(Work to be completed) Where a line in the records below contains the string "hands", tally it; give only the final number.

*** Opening Information provided ***

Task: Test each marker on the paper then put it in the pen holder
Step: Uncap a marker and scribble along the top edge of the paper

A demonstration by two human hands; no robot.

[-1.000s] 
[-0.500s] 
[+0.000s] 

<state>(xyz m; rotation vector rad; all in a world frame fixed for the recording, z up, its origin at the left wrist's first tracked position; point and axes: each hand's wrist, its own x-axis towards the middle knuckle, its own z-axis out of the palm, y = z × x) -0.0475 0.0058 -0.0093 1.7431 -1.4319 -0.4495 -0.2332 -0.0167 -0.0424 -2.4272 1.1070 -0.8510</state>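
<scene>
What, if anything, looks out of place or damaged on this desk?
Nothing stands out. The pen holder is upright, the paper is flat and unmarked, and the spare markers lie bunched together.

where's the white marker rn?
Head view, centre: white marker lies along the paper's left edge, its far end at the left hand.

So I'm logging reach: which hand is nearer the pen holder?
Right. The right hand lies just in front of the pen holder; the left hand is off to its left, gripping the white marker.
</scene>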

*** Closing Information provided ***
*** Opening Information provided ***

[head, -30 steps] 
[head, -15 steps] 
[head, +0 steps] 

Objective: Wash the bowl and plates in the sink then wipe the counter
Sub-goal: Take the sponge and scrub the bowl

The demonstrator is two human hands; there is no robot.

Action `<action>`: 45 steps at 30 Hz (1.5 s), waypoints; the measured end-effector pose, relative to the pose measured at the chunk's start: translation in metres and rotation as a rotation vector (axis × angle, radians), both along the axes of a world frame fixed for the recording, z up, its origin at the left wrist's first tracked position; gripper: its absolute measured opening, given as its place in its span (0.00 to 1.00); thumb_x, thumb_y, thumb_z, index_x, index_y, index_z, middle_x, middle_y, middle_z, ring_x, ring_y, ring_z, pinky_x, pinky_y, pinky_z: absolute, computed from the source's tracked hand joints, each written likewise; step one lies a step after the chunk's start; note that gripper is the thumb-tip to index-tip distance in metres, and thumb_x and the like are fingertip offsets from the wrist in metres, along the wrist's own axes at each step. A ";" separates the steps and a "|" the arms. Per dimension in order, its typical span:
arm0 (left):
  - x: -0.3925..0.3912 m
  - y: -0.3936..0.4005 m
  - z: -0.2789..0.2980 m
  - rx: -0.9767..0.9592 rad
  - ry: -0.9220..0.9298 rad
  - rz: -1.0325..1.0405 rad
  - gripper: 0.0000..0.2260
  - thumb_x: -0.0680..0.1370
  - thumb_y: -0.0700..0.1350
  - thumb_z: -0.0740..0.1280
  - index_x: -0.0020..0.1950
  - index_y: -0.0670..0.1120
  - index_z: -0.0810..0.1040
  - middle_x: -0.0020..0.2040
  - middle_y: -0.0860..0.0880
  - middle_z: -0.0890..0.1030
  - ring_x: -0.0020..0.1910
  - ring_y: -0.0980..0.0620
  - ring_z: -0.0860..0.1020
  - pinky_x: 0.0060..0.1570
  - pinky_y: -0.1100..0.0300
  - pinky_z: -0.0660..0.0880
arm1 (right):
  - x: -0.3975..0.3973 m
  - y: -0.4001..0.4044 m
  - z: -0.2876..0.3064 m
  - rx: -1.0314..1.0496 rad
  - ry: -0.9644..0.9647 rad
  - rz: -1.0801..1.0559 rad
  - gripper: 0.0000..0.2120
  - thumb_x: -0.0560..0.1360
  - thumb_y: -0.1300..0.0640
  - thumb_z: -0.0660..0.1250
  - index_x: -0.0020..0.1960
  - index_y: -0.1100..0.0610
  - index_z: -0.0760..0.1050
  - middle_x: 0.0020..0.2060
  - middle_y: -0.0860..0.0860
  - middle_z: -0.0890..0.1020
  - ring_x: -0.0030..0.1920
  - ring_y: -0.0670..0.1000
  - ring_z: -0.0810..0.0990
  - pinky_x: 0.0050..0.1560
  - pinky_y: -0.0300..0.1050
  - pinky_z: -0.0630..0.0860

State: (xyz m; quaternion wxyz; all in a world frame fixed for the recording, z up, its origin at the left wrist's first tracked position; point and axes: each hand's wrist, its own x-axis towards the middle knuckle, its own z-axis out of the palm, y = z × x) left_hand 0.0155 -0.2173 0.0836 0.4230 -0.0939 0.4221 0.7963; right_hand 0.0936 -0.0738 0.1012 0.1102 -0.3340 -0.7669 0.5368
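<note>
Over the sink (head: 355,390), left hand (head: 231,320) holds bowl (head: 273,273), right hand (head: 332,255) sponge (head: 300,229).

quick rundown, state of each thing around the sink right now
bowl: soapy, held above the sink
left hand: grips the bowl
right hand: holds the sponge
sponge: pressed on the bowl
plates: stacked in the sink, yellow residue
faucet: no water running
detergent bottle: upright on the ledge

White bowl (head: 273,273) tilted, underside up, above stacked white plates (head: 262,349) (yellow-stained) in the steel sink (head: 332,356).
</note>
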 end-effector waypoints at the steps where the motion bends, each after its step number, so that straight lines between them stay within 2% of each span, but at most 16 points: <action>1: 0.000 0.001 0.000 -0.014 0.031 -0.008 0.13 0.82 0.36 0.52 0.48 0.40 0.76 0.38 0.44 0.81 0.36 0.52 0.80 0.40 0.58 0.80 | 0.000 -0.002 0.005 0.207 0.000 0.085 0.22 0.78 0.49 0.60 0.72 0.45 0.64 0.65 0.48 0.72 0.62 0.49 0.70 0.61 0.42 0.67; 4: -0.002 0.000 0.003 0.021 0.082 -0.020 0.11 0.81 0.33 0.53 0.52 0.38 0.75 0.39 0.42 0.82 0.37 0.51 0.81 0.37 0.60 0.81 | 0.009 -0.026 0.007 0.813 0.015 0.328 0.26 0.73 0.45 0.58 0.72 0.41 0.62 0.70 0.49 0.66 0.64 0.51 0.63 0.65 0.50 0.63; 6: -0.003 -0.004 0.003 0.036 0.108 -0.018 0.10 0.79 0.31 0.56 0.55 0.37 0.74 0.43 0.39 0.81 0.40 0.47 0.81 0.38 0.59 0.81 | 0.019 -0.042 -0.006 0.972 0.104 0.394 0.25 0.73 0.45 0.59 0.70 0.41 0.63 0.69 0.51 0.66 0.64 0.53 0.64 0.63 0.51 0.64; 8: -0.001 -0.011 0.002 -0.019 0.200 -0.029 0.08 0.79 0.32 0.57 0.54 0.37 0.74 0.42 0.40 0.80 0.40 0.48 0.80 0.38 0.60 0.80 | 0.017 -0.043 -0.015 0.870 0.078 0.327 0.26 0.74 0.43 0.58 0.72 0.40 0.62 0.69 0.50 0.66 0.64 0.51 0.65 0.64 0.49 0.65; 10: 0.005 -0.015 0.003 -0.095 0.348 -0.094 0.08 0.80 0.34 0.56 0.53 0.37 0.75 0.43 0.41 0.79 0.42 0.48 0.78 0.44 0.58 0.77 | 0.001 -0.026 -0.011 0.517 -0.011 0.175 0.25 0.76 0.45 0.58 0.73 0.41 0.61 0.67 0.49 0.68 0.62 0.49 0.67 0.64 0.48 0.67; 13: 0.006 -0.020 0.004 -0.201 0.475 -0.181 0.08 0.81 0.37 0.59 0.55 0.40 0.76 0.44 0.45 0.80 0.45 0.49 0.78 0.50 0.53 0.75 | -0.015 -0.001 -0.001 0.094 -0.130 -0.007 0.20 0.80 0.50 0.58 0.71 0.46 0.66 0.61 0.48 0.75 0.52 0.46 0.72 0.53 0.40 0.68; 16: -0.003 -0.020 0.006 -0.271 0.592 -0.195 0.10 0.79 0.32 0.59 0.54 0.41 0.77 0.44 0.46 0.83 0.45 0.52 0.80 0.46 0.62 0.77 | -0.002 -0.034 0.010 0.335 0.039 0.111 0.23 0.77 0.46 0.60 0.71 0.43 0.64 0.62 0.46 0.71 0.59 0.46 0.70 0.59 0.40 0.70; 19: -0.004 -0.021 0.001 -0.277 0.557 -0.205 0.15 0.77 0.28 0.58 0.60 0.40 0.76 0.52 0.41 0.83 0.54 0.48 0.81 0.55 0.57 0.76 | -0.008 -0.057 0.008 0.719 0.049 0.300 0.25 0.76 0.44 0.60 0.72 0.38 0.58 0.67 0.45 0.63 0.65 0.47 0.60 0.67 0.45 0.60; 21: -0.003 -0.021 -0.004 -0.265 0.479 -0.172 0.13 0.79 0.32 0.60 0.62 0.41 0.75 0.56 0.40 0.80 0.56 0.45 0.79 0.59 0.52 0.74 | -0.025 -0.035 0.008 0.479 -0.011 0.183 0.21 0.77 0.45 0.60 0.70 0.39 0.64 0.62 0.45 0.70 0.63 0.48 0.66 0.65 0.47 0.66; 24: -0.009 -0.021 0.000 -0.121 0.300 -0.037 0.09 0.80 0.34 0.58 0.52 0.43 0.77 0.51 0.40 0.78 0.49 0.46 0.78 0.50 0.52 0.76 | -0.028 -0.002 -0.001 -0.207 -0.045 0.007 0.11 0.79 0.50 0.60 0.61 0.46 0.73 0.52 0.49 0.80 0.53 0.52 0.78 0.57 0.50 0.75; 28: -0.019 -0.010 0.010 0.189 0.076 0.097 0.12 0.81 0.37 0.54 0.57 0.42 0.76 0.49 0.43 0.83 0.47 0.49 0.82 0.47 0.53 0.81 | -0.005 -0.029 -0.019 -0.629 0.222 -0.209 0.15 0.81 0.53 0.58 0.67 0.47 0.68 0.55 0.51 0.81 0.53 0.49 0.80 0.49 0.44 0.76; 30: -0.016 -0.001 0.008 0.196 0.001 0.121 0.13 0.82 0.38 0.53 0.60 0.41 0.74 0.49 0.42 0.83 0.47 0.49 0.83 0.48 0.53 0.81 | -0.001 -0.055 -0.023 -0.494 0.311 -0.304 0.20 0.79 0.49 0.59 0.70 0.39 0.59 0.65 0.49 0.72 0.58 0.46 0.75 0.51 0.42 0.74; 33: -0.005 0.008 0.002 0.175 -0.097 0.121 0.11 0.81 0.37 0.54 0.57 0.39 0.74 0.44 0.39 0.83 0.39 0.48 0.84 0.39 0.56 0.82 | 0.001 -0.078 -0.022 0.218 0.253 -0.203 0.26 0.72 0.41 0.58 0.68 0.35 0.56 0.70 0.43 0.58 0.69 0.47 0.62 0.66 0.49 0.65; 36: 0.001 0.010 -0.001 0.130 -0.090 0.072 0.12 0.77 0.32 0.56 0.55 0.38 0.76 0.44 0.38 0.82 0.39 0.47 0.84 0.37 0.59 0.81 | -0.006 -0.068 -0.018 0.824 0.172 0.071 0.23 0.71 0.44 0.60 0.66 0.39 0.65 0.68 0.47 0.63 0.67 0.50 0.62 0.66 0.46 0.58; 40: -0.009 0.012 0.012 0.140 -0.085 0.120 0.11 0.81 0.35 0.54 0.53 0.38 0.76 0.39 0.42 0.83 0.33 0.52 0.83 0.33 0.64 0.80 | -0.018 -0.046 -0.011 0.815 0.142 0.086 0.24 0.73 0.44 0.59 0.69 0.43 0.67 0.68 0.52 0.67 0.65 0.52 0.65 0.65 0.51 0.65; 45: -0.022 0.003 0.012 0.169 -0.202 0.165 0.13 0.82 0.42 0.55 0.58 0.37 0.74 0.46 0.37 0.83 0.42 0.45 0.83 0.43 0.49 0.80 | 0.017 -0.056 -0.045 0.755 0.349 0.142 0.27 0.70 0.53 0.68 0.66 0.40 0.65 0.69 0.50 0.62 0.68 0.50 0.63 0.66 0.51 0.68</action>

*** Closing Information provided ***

(Answer box) 2